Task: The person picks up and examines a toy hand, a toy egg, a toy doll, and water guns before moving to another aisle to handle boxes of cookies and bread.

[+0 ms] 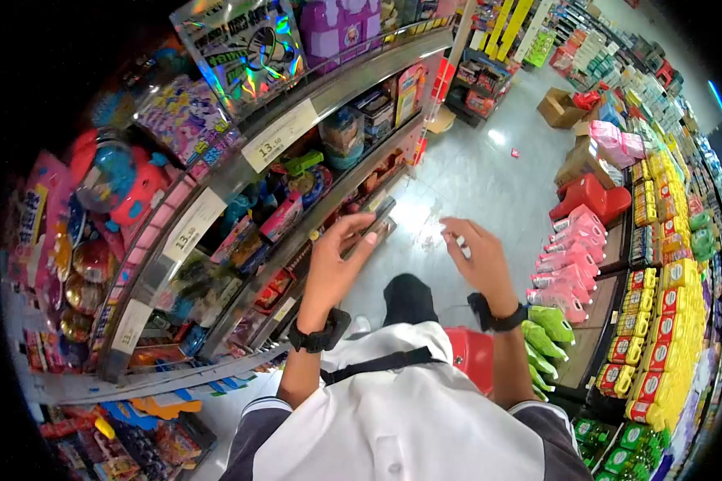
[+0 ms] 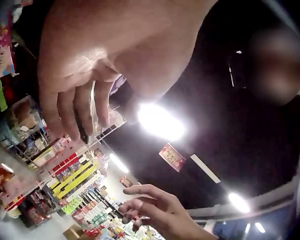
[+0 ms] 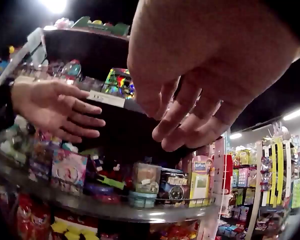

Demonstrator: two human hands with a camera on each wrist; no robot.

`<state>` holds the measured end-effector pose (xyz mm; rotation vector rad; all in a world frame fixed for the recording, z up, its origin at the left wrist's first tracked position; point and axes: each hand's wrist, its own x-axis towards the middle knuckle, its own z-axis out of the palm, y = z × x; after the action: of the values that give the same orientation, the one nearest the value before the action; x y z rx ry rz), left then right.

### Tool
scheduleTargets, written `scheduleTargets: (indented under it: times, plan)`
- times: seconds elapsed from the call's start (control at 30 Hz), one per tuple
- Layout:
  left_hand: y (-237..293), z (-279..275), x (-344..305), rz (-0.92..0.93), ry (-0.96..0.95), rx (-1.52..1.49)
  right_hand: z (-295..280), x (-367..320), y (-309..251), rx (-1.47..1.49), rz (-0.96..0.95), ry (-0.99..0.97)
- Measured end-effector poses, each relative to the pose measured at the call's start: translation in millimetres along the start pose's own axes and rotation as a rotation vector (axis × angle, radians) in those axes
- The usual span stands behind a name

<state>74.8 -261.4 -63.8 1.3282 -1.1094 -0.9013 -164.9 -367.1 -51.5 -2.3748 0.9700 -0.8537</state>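
My left hand (image 1: pixel 334 263) is raised in front of the toy shelf (image 1: pixel 359 180), its fingers spread and slightly bent. From the right wrist view, the palm of the left hand (image 3: pixel 52 111) shows nothing held in it. Over the aisle floor hovers my right hand (image 1: pixel 481 258), fingers loosely bent and apart from the left. A small white patch (image 1: pixel 461 243) shows among its fingers. Both wrists wear black bands. Behind the hands in the right wrist view stand a clear tub with a blue base (image 3: pixel 144 185) and a yellow-and-white boxed toy (image 3: pixel 201 180).
Price labels (image 1: pixel 279 135) line the shelf edge on the left, below a shiny holographic package (image 1: pixel 241 52). Along the right side stand pink pouches (image 1: pixel 565 260), green pouches (image 1: pixel 547 325) and yellow bottles (image 1: pixel 674 321). Cardboard boxes (image 1: pixel 560 108) and a red stool (image 1: pixel 590 198) sit farther up the aisle.
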Motion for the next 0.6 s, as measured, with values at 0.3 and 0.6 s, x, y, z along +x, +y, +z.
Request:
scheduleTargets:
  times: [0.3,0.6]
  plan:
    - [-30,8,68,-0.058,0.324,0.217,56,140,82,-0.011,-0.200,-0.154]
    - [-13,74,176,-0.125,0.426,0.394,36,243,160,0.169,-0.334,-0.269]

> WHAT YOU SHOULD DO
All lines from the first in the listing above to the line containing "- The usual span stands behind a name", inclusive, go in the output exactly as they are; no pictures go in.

> RESPONSE BOX
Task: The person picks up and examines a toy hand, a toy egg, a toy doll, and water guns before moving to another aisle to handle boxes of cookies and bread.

[+0 ms] 
[+0 ms] 
[+0 ms] 

Demonstrator: two human hands with a camera on each wrist; no robot.

`<state>` holds the measured end-effector pose (xyz mm; rotation vector rad; all in a world frame fixed for the recording, z up, its origin at the left wrist's first tracked position; point and axes: each hand's wrist, its own x-axis towards the middle knuckle, its own z-axis out of the palm, y = z × x; after the action: of the values that give the same orientation, the one nearest the value before the action; x y z rx ry rz), left then right.

### Tool
scheduleTargets, written `scheduleTargets: (indented under it: times, plan)`
- times: seconds elapsed from the call's start (control at 30 Hz), one per tuple
- Layout:
  left_hand: y (-237..293), z (-279..275), x (-344..305), rz (-0.92..0.93), ry (-0.96..0.95), rx (-1.52..1.49)
  right_hand: z (-295..280), x (-367..320), y (-309..251), rx (-1.47..1.49), rz (-0.96..0.95), ry (-0.99..0.97)
- Measured end-effector poses, each relative to the pose measured at the call's start: translation in millimetres along the start pose's own axes and rotation as a rotation vector (axis × angle, radians) in those axes
- The usual span stands behind a name

This exercise is complete.